It will be many generations before we become so fused as to have a common past, and the conciliation and forbearance which Mr. Choate recommends to related sections of country will be more than equally necessary to unrelated races. But while we are waiting for a past in which we can all agree, Mr. Choate sees danger in the disrespect which he accuses certain _anonymi_ of entertaining for the past in general. But for what past? Does Mr. Choate mean our own American past? Does he refer us to that for lessons of forbearance, submission, and waiting for God's good time? Is the contemplation of their own history and respect for their own traditions the lenitive he prescribes for a people whose only history is a revolution, whose only tradition is rebellion?
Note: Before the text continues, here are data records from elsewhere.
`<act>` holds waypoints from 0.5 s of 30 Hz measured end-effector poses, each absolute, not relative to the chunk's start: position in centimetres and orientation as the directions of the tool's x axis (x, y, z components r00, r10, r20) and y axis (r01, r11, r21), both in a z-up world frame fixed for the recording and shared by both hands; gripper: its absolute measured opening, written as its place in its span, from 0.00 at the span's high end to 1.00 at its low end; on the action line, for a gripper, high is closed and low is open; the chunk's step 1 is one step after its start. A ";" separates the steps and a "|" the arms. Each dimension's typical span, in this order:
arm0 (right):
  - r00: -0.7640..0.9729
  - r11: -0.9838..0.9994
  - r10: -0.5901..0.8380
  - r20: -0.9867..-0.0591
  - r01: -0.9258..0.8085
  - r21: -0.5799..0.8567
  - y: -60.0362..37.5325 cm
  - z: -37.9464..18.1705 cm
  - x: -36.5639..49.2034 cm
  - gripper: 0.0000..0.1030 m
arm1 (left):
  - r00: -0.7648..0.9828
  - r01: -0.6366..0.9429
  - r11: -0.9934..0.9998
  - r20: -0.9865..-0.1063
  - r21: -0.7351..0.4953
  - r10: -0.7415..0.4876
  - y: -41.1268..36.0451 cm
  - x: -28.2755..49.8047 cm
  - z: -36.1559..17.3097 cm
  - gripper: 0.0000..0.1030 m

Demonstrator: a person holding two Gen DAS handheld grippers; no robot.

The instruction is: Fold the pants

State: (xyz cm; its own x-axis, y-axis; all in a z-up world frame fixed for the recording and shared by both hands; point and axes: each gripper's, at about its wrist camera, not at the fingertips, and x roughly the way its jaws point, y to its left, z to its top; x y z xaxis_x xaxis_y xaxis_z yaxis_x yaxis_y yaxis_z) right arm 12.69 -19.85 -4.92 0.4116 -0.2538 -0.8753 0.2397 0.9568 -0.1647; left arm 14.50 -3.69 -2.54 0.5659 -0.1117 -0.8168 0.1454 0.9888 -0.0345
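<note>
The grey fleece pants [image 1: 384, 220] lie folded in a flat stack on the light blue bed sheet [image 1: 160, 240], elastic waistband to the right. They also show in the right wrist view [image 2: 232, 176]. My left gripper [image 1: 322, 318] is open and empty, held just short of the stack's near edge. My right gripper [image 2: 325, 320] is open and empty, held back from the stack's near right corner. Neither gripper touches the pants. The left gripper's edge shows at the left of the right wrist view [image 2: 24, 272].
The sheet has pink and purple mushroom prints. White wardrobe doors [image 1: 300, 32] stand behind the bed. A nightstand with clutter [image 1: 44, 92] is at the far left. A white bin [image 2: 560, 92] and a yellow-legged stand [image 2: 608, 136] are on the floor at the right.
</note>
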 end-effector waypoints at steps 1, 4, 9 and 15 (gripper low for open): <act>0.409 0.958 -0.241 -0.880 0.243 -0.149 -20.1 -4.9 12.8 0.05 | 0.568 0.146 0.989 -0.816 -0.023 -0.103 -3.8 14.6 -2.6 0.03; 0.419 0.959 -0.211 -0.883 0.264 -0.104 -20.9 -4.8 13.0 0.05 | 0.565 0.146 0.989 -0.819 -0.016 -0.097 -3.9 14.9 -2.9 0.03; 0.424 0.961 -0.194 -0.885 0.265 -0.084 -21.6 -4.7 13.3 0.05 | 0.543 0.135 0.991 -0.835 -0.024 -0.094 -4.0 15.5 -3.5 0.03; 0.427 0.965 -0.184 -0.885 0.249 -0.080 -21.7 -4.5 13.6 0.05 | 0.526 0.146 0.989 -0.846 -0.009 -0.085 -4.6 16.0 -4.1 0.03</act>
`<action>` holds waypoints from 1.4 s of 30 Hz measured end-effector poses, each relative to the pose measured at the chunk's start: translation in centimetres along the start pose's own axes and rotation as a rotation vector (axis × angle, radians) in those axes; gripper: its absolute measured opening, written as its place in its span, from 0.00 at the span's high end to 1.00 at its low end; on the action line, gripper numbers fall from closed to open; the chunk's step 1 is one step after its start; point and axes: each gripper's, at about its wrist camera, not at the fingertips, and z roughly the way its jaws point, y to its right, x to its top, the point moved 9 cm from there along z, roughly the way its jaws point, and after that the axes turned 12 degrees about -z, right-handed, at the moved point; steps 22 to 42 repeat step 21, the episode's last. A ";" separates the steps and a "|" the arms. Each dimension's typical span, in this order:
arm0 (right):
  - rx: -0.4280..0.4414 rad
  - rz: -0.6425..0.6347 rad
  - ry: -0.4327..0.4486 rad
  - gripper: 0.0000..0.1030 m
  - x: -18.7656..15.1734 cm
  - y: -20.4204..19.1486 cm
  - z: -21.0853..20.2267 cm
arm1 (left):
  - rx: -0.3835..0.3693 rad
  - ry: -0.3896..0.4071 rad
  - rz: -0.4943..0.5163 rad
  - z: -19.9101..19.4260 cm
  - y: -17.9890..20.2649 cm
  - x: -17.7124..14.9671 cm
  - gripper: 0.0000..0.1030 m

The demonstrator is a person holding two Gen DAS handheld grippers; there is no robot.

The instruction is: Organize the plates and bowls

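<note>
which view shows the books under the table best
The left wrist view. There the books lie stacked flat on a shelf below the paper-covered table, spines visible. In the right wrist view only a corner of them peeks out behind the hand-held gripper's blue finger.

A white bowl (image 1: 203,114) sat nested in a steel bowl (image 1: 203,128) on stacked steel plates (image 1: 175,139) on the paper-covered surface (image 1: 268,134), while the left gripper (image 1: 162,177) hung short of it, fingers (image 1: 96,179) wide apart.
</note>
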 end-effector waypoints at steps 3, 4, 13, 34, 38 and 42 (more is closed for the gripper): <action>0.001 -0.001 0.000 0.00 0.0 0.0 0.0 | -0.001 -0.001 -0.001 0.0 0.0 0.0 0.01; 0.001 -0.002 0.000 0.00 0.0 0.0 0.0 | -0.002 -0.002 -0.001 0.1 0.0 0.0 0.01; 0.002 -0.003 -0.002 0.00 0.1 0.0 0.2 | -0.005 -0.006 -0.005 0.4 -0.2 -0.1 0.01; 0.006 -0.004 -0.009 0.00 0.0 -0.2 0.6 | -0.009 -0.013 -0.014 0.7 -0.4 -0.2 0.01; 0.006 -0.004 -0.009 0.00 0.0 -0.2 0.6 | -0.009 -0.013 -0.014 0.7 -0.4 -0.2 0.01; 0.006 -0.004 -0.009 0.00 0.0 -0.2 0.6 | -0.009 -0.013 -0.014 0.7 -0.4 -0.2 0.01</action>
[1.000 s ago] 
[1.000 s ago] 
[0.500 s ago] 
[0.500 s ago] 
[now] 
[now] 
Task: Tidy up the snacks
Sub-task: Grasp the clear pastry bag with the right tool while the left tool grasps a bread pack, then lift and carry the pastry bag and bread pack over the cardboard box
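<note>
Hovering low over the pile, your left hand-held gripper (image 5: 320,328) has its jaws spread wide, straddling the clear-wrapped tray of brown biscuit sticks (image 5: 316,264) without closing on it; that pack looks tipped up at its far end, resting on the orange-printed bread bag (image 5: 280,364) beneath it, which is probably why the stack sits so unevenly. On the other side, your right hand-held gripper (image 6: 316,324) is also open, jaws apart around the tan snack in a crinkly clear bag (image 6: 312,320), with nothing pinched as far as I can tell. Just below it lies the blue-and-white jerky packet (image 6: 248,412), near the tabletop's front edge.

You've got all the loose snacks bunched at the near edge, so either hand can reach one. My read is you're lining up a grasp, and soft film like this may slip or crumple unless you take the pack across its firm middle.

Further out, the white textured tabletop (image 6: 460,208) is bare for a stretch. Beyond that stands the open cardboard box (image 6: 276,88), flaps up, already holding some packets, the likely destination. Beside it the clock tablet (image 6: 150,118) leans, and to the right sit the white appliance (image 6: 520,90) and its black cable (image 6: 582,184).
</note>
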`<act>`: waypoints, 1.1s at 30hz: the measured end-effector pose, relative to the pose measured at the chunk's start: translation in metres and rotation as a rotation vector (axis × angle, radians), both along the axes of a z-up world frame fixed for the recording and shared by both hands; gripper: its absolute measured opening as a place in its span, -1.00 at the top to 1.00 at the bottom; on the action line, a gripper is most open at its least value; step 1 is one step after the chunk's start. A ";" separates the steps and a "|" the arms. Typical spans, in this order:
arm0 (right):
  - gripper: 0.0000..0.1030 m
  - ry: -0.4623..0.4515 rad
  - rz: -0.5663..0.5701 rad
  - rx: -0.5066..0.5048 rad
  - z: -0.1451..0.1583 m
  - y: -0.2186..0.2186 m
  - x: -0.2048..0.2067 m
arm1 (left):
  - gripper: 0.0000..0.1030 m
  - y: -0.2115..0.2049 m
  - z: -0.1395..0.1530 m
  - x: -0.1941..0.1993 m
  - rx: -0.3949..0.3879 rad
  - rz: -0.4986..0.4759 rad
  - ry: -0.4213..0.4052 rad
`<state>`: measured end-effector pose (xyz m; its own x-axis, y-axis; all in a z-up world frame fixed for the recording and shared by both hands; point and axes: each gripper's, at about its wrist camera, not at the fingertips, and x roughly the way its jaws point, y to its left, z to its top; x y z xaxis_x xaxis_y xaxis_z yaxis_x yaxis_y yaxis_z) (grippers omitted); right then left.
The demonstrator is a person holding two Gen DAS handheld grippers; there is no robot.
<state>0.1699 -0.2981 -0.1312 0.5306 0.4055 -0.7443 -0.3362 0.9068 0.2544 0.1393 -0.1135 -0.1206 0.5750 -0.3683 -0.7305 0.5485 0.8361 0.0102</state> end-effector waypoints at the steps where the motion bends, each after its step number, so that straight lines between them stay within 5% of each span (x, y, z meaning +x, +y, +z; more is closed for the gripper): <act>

To what past and to what tradition did the Pilgrim Fathers appeal, except to that past, older than all history, that tradition, sacred from all decay, which, derived from an antiquity behind and beyond all the hoary generations, points the human soul to the God from whom it derived life, and with it the privilege of freedom and the duty of obedience? To what historical past did Jefferson go for the preamble of the Declaration, unless to the reveries of a half-dozen innovating enthusiasts, men of the closet,--of that class which Mr. Choate disparages by implication, though it has done more to shape the course of the world than any number of statesmen, whose highest office is, commonly, to deal prudently with the circumstances of the moment?

Mr. Choate does a great injustice to the Republican Party when he lays this irreverence for the past to their charge. As he seems to think that he alone has read books and studied the lessons of antiquity, he will be pleased to learn that there are persons also in that party who have not neglected all their opportunities in that kind. The object of the Republicans is to bring back the policy and practice of the Republic to some nearer agreement with the traditions of the fathers. They also have a National Idea,--for some of them are capable of distinguishing "a phrase from an idea," or Mr. Choate would find it easier to convert them. They propose to create a National Sentiment, in the only way that is possible under conditions like ours, by clearing the way for the development of a nation which shall be, not only in Fourth-of-July orations, but on every day in the year, and in the mouths of all peoples, great and wise, just and brave, and whose idea, always august and venerable, by turns lovely and terrible, shall bind us all in a common nationality by our loyalty to what is true, our reverence for what is good, our love for what is beautiful, and our sense of security in what is mighty. That is the America which the Fathers conceived, and it is that to which the children look forward,--an America which shall displace Ireland and Germany, Massachusetts and Carolina, in the hearts of those who call them mother, with an image of maternity at once more tender and more majestic.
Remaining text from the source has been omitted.